EXERCISE GOAL:
Please take the lines from the one holding "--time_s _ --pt" through the one holding "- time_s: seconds" in the data below and copy them exactly.

+ + + + + + +

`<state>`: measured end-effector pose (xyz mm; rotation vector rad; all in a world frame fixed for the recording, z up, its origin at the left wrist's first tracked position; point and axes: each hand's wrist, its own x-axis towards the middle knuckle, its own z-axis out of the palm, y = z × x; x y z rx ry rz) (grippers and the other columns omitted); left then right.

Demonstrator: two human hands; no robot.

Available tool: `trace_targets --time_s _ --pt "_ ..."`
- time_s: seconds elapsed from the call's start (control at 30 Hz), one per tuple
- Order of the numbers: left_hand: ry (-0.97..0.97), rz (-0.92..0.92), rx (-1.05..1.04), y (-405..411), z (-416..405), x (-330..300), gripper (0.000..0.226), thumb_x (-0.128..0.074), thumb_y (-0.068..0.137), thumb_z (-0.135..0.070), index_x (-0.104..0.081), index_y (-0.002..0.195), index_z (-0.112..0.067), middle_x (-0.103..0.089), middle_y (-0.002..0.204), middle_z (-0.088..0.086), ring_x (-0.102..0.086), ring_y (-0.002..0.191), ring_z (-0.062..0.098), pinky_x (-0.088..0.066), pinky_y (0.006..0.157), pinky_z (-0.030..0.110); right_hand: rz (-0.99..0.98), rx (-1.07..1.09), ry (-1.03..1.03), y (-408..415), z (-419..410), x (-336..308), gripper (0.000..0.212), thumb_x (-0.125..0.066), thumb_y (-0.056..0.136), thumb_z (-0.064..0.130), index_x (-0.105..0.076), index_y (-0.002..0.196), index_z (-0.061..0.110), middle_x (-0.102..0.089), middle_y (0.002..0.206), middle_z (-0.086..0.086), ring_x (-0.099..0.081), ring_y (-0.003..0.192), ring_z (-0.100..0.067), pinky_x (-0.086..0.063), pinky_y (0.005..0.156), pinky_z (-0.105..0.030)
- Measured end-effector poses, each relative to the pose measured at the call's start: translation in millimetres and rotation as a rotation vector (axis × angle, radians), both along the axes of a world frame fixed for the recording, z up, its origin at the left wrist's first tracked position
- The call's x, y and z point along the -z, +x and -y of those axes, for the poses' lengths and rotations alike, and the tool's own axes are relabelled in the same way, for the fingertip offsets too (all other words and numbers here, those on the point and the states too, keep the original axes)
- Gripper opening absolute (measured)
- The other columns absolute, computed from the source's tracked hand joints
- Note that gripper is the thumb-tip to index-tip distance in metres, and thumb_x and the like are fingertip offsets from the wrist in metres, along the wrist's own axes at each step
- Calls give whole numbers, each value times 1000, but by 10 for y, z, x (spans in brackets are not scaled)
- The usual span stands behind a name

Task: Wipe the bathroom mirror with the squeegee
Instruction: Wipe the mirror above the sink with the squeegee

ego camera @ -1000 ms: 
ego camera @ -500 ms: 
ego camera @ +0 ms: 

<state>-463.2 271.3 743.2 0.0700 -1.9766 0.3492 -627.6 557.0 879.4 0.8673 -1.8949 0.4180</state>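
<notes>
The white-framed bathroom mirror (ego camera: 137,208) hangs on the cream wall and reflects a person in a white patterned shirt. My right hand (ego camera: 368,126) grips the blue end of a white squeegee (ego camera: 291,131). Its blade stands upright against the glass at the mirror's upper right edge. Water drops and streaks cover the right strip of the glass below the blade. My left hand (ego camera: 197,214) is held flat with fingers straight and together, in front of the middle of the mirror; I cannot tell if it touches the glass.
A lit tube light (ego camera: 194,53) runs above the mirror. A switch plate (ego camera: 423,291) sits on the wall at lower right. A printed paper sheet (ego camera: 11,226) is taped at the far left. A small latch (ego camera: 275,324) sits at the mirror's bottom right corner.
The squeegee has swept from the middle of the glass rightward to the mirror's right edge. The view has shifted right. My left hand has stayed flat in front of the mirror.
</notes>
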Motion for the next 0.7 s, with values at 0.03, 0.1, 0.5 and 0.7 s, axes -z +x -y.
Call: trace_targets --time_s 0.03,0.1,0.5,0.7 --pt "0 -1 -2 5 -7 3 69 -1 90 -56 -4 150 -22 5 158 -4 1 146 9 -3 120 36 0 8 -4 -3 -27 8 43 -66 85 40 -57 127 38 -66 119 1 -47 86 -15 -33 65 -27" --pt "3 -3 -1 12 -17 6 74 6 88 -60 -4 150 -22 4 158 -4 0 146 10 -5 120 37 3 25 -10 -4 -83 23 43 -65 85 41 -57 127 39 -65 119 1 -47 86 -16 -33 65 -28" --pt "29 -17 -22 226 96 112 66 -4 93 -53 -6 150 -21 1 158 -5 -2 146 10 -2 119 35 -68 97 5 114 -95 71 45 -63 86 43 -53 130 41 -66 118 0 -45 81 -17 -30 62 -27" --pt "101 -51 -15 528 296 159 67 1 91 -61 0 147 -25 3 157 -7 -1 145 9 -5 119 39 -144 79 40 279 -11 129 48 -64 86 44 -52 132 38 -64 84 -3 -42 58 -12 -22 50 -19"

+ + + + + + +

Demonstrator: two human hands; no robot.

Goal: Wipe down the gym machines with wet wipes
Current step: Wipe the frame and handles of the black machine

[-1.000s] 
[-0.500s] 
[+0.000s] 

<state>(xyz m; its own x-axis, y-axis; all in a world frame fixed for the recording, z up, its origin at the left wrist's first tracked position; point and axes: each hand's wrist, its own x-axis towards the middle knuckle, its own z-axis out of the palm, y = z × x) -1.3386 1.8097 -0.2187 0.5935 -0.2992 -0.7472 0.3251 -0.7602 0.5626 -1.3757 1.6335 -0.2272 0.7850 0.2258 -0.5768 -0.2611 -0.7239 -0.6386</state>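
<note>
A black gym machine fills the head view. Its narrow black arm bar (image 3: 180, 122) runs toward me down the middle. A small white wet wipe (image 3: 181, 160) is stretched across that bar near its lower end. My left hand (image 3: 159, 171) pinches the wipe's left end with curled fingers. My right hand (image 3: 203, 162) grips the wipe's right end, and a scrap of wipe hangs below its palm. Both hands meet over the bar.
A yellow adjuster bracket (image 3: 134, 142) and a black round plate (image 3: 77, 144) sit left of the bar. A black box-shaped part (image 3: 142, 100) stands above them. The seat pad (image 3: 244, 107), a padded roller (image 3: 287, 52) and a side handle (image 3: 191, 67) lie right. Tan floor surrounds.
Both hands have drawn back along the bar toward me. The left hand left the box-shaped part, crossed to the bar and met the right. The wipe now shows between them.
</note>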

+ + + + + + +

EXERCISE SOLUTION:
Available tool: `trace_targets --time_s _ --pt "_ ..."`
- time_s: seconds elapsed from the call's start (control at 30 Hz), one per tuple

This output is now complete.